Your task: With nothing left out, give the data back exactly.

Recorded information:
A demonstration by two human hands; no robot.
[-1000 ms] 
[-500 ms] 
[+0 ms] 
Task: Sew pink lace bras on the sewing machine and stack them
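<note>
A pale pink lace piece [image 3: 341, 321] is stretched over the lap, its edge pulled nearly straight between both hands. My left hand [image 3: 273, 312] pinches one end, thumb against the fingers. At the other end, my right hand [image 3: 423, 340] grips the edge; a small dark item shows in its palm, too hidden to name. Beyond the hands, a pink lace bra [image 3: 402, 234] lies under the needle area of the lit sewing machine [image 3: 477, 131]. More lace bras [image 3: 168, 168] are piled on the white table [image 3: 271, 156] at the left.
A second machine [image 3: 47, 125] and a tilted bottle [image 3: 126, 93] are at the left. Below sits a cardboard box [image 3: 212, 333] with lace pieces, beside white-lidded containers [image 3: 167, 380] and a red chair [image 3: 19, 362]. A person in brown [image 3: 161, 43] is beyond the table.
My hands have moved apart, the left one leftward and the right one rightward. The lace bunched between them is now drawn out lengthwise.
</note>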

Final answer:
A demonstration by two human hands; no robot.
[-1000 ms] 
[-500 ms] 
[+0 ms] 
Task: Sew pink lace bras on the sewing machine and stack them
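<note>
A pale pink lace piece [image 3: 341, 321] is stretched over the lap, its edge pulled nearly straight between both hands. My left hand [image 3: 273, 312] pinches one end, thumb against the fingers. At the other end, my right hand [image 3: 423, 340] grips the edge; a small dark item shows in its palm, too hidden to name. Beyond the hands, a pink lace bra [image 3: 402, 234] lies under the needle area of the lit sewing machine [image 3: 477, 131]. More lace bras [image 3: 168, 168] are piled on the white table [image 3: 271, 156] at the left.
A second machine [image 3: 47, 125] and a tilted bottle [image 3: 126, 93] are at the left. Below sits a cardboard box [image 3: 212, 333] with lace pieces, beside white-lidded containers [image 3: 167, 380] and a red chair [image 3: 19, 362]. A person in brown [image 3: 161, 43] is beyond the table.
My hands have moved apart, the left one leftward and the right one rightward. The lace bunched between them is now drawn out lengthwise.
</note>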

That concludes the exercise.